On the other hand, it might be argued that Choy and Tajima are not interested in giving us the comforting sense of closure and (false) knowledge that comes with the average news story, or even with conventional agitprop. While the forces represented in the film tend to be polarized around separate interpretations of what happened, the film is explicitly not trying to segregate the truth along racial lines, and neither the implied audience of this film nor its major spokespeople are defined strictly according to race. (Although the filmmakers are of Chinese and Japanese descent — filmmaker and cinematographer Choy was born in Shanghai, and Chicagoan Tajima is currently a film critic for the Village Voice — the film does not ask to be read as an “Asian” statement.) As we simultaneously witness a denial of racial motives behind the crime and an exposure of racial attitudes on every level, we gradually come to realize that the film’s title is less literal than it may first appear — that the who of the title (as well as the implied what) leads to questions that eventually take in the society as a whole, and therefore address the entirety of the film’s possible audience.

The murky twists and byways of Ebens’s comments about American Citizens for Justice (the organization that eventually brought the case to the federal courts) and then about Asian Americans in general give one vivid insight into the process of confused thinking about race, even if the content of what he’s saying is so elusive that it winds up as near-gibberish: “I personally think that a lot of them used it for their own vehicle just to get ahead. Secondly, they used it to, you know, promote the Asia-America [sic] and their alleged plight in this country — which I am not aware of, that they have a plight, because I know very few Asians — very few — and the ones that I do know have always been really nice people. In fact, my daughter helped, or used to help, an Asian kid at school.”
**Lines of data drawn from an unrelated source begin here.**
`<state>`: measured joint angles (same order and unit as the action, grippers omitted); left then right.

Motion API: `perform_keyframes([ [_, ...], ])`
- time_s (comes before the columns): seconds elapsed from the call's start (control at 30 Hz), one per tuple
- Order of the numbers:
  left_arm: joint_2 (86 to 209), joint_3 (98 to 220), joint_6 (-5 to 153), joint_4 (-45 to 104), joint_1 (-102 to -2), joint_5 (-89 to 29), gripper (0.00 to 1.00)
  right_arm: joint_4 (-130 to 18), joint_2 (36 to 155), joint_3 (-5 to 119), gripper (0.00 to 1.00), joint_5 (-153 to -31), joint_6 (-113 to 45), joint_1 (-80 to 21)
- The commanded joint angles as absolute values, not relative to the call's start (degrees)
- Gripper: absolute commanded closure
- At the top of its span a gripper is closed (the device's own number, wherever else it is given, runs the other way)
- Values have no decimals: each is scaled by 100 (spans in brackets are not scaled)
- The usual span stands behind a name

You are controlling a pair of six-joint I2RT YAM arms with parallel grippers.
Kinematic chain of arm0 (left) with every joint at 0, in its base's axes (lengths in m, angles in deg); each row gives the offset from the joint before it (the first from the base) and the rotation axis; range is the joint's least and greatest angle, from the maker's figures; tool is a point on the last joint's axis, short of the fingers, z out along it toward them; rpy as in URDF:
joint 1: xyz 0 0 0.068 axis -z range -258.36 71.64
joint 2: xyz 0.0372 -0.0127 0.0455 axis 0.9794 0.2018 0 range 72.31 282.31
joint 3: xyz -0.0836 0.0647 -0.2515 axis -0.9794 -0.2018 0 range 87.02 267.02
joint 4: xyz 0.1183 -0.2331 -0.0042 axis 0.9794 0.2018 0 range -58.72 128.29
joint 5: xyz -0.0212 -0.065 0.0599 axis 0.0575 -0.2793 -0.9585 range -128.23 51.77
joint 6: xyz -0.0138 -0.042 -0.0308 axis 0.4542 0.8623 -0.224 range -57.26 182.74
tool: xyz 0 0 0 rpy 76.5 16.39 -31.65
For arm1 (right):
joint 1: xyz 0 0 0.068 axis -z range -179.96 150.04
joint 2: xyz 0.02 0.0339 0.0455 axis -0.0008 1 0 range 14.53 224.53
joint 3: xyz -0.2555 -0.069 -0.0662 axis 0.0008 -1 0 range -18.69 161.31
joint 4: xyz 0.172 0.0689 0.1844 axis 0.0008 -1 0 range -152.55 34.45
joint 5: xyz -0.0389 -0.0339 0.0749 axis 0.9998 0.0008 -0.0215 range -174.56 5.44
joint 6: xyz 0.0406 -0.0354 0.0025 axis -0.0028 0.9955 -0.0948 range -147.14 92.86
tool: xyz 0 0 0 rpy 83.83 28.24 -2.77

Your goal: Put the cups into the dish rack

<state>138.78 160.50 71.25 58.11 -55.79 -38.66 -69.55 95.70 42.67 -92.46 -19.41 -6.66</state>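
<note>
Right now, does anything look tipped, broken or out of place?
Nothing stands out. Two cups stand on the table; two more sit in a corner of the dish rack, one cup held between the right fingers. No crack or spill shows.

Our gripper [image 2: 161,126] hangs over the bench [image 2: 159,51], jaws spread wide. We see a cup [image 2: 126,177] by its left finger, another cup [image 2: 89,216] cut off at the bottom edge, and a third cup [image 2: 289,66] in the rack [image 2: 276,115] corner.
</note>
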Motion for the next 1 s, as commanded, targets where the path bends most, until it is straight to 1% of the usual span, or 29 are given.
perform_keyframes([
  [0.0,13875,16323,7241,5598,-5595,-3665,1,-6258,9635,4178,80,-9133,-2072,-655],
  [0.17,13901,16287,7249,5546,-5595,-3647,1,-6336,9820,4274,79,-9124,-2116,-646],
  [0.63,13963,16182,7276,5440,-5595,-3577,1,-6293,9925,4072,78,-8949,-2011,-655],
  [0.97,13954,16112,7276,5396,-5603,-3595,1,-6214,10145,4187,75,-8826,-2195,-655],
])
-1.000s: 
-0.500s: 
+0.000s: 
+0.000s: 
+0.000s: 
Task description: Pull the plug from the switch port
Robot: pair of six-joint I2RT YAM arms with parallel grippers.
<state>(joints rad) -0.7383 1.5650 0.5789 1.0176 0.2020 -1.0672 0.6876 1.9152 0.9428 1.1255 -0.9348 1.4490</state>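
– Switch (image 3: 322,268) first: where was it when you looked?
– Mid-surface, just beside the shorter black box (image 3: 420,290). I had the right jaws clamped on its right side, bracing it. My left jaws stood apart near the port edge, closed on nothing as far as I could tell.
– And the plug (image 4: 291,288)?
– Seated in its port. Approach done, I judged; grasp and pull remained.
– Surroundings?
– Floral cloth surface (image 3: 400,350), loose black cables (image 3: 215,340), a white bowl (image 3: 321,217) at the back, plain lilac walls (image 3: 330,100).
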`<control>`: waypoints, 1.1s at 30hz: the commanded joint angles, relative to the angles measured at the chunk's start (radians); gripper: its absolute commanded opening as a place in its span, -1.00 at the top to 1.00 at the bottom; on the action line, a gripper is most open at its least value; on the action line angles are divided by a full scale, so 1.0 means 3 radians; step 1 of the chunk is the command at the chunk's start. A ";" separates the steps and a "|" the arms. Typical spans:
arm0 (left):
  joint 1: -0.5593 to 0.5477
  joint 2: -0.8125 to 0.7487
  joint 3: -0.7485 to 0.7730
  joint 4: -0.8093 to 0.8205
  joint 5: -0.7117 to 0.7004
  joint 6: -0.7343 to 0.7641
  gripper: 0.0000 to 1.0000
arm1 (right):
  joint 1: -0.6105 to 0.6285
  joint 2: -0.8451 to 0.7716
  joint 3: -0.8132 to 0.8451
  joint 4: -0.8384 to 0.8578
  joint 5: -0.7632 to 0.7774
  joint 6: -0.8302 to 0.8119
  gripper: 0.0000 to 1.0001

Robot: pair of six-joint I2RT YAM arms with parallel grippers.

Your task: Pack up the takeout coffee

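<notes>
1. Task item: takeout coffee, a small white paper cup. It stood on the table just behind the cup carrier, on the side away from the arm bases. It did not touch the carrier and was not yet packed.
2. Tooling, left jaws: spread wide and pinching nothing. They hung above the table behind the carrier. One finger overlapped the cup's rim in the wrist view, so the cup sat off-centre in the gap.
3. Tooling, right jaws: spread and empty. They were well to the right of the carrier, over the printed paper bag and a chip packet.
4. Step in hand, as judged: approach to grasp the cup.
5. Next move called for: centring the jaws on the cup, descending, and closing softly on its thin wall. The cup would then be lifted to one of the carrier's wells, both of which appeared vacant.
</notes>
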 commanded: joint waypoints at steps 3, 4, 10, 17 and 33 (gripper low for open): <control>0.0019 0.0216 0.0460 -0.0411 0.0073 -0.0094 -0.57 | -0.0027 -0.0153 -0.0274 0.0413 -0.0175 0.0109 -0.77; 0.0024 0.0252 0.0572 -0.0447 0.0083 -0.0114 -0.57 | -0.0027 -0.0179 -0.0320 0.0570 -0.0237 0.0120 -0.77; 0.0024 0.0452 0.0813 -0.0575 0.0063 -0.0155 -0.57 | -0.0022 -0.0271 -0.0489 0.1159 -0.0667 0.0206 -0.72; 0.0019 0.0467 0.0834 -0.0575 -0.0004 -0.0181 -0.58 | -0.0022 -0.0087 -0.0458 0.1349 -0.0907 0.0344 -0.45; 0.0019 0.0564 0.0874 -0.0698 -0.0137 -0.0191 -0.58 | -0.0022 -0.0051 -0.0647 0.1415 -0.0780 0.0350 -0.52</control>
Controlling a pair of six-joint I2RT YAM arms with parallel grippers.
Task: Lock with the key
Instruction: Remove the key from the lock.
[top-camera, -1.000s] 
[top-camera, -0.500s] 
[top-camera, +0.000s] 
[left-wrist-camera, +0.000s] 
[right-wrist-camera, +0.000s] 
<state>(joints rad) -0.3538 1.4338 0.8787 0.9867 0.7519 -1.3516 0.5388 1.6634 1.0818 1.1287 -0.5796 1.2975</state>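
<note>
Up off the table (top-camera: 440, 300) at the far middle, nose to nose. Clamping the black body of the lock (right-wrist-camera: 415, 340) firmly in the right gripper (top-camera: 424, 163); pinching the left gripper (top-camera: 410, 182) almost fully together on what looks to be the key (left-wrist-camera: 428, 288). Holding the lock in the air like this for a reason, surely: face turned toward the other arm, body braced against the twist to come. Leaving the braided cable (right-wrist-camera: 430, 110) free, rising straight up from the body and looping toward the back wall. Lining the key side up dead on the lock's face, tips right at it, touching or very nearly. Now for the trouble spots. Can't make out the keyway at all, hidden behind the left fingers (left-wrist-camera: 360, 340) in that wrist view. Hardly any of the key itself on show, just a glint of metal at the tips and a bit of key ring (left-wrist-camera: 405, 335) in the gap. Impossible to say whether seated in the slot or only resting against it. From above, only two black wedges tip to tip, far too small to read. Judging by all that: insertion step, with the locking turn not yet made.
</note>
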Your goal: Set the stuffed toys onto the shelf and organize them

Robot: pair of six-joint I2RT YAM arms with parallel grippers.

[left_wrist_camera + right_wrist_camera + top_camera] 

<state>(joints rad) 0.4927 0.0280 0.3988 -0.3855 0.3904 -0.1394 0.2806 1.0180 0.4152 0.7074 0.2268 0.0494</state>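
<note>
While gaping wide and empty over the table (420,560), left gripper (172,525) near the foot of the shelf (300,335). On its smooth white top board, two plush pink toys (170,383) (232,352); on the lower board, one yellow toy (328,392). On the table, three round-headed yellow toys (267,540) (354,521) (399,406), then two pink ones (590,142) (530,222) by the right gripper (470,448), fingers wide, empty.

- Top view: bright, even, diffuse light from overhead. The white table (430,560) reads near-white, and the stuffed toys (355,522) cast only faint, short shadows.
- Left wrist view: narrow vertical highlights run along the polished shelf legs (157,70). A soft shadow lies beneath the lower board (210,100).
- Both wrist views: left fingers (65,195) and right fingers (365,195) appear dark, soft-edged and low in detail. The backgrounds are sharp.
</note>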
While Who Killed Vincent Chin? is concerned with the profound separations between the Caucasian and Asian communities of Detroit, these separations are contested as well as dramatized by the dialectical editing style, which tends to give us contrasting interpretations of the same data back to back. (Particular mileage is gotten out of juxtaposing Ebens and Chin’s mother responding separately to the same issues.) In this respect, a movie about alienation manages to resist alienation itself — forging links between elements that conventional media contrive to keep apart.